• **GIVEN DATA**
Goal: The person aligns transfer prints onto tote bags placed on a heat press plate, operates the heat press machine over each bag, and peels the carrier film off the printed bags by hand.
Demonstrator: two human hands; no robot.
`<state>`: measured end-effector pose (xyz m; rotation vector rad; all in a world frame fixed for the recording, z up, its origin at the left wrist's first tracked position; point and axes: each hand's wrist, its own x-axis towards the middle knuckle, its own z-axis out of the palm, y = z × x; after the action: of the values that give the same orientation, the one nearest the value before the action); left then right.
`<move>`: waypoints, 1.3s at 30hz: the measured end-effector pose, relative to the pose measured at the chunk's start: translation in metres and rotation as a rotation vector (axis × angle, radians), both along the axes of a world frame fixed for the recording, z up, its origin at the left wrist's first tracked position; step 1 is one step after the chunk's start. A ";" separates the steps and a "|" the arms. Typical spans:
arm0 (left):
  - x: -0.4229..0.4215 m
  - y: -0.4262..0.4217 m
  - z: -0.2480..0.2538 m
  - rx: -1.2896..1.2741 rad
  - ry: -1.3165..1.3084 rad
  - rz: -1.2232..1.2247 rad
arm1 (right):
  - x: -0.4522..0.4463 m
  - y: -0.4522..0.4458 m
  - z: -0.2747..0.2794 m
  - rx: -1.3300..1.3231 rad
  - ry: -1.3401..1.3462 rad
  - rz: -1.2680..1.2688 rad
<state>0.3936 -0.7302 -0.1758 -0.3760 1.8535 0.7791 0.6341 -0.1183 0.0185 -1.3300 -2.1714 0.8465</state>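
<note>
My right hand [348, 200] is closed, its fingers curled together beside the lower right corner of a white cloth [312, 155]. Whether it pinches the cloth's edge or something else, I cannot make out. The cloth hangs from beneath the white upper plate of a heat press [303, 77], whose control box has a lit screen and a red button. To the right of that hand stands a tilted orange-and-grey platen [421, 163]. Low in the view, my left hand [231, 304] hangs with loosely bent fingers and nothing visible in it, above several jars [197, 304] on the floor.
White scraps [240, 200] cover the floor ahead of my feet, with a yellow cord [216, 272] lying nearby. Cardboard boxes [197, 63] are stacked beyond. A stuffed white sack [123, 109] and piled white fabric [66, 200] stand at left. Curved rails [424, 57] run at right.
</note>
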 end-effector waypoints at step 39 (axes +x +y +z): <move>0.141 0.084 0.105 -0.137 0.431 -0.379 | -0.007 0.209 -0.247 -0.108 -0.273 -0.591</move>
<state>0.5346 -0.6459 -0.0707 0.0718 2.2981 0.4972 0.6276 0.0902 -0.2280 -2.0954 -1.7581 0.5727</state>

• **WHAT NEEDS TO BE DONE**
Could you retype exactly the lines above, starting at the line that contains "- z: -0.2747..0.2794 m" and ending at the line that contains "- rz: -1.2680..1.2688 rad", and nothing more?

• **ANSWER TO THE PROBLEM**
  - z: -0.2747..0.2794 m
  - rx: -1.3300..1.3231 rad
  - ry: -1.3401..1.3462 rad
  - rz: -1.2680..1.2688 rad

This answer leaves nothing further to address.